Every line of the material below should be output exactly as written, with the images skipped.

(EXERCISE MATERIALS begins)

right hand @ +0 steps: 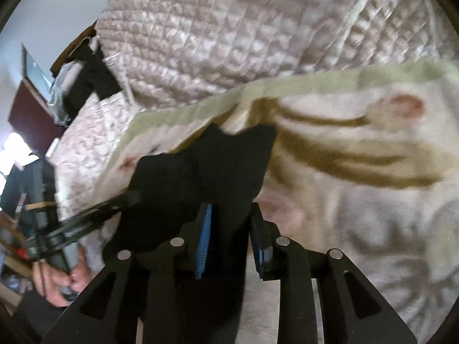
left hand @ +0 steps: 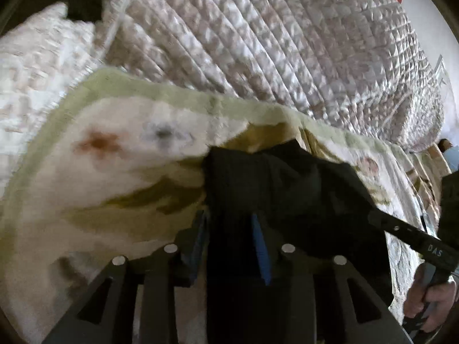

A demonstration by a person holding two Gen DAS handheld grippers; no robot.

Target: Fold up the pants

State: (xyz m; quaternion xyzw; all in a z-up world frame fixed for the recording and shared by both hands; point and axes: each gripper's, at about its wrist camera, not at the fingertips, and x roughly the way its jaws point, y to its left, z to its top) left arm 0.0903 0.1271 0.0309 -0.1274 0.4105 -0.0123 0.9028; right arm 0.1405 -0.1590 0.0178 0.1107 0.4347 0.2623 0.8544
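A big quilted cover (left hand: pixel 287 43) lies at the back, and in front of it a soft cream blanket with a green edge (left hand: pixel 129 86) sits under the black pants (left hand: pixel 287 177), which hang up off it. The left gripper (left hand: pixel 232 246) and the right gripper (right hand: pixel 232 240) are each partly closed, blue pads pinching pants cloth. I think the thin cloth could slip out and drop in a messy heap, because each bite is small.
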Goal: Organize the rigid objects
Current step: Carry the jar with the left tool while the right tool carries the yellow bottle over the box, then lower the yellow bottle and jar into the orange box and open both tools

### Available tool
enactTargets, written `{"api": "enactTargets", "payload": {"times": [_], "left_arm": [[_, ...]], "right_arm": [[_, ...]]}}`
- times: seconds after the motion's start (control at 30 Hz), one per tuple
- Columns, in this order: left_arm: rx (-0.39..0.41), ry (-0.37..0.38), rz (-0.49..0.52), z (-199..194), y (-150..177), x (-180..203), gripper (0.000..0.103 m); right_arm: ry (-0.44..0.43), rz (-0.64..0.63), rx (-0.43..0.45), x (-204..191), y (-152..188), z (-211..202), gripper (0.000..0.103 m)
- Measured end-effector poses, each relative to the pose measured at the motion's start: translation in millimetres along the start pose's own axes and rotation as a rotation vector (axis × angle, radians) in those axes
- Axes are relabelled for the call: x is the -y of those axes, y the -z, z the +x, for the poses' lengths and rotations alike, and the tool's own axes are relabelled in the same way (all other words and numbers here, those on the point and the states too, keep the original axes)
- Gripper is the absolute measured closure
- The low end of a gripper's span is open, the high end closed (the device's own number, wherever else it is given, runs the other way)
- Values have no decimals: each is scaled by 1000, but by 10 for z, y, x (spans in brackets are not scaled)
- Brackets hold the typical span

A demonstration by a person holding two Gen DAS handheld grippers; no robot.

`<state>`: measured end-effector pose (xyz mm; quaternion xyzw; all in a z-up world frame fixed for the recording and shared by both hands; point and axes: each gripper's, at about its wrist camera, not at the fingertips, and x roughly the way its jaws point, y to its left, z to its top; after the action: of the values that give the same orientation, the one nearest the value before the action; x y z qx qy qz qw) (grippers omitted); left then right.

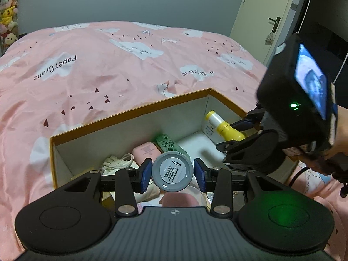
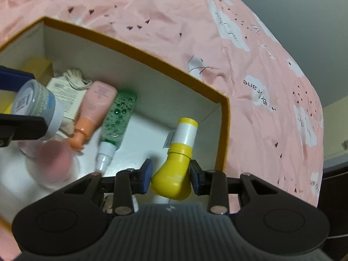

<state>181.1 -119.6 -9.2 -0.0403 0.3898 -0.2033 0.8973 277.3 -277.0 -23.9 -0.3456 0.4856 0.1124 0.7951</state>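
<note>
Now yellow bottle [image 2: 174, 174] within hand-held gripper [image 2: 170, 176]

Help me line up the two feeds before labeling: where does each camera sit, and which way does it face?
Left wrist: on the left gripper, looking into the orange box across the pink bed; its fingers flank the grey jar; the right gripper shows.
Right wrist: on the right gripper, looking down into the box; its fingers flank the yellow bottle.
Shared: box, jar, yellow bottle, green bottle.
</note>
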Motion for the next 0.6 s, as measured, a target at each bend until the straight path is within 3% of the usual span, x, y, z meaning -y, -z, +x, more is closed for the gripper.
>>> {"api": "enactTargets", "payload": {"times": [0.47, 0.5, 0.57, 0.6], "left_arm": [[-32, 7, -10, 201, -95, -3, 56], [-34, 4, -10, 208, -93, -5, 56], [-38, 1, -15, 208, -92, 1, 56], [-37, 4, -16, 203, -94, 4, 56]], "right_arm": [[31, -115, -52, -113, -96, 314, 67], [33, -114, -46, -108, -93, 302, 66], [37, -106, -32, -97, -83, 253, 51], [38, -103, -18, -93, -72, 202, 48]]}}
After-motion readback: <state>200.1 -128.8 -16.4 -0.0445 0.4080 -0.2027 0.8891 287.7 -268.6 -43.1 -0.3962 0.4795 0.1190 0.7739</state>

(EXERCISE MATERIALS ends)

ANSWER TO THE EXERCISE:
right hand @ +0 steps: 
left hand @ +0 steps: 

A demonstration by a person holding two Gen DAS handheld grippers; no robot.

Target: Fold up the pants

State: (xyz m; quaternion xyzw; all in a z-up world frame fixed for the recording and shared by both hands; point and axes: each gripper's, at about its wrist camera, not at the fingertips, and x roughly the way its jaws point, y to its left, z to its top) left arm 0.0903 0.1271 0.0309 -0.1274 0.4105 -0.0123 0.9028; right arm 0.1405 -0.1590 0.0178 0.1107 0.4347 0.2623 0.8544
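A big quilted cover (left hand: pixel 287 43) lies at the back, and in front of it a soft cream blanket with a green edge (left hand: pixel 129 86) sits under the black pants (left hand: pixel 287 177), which hang up off it. The left gripper (left hand: pixel 232 246) and the right gripper (right hand: pixel 232 240) are each partly closed, blue pads pinching pants cloth. I think the thin cloth could slip out and drop in a messy heap, because each bite is small.
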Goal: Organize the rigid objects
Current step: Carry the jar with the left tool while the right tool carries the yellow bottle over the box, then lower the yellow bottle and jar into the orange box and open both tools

### Available tool
enactTargets, written `{"api": "enactTargets", "payload": {"times": [_], "left_arm": [[_, ...]], "right_arm": [[_, ...]]}}`
- times: seconds after the motion's start (control at 30 Hz), one per tuple
- Columns, in this order: left_arm: rx (-0.39..0.41), ry (-0.37..0.38), rz (-0.49..0.52), z (-199..194), y (-150..177), x (-180..203), gripper (0.000..0.103 m); right_arm: ry (-0.44..0.43), rz (-0.64..0.63), rx (-0.43..0.45), x (-204..191), y (-152..188), z (-211..202), gripper (0.000..0.103 m)
- Measured end-effector poses, each relative to the pose measured at the motion's start: translation in millimetres along the start pose's own axes and rotation as a rotation vector (axis × angle, radians) in those axes
- Axes are relabelled for the call: x is the -y of those axes, y the -z, z the +x, for the poses' lengths and rotations alike, and the tool's own axes are relabelled in the same way (all other words and numbers here, those on the point and the states too, keep the original axes)
- Gripper is the absolute measured closure
- The low end of a gripper's span is open, the high end closed (the device's own number, wherever else it is given, runs the other way)
- Values have no decimals: each is scaled by 1000, but by 10 for z, y, x (spans in brackets are not scaled)
- Brackets hold the typical span

A demonstration by a person holding two Gen DAS handheld grippers; no robot.

`<state>`: measured end-effector pose (xyz mm; quaternion xyzw; all in a z-up world frame fixed for the recording and shared by both hands; point and axes: each gripper's, at about its wrist camera, not at the fingertips, and x roughly the way its jaws point, y to its left, z to its top; after the action: of the values that give the same orientation, the one nearest the value before the action; x y z qx qy qz qw) (grippers omitted); left then right.


<state>181.1 -119.6 -9.2 -0.0403 0.3898 -0.2033 0.8973 277.3 -277.0 -23.9 -0.3456 0.4856 0.1124 0.7951</state>
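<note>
Now yellow bottle [image 2: 174, 174] within hand-held gripper [image 2: 170, 176]

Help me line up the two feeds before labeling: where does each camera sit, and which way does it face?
Left wrist: on the left gripper, looking into the orange box across the pink bed; its fingers flank the grey jar; the right gripper shows.
Right wrist: on the right gripper, looking down into the box; its fingers flank the yellow bottle.
Shared: box, jar, yellow bottle, green bottle.
</note>
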Motion for the next 0.6 s, as measured, a target at each bend until the straight path is within 3% of the usual span, x, y, z meaning -y, -z, +x, more is closed for the gripper.
>>> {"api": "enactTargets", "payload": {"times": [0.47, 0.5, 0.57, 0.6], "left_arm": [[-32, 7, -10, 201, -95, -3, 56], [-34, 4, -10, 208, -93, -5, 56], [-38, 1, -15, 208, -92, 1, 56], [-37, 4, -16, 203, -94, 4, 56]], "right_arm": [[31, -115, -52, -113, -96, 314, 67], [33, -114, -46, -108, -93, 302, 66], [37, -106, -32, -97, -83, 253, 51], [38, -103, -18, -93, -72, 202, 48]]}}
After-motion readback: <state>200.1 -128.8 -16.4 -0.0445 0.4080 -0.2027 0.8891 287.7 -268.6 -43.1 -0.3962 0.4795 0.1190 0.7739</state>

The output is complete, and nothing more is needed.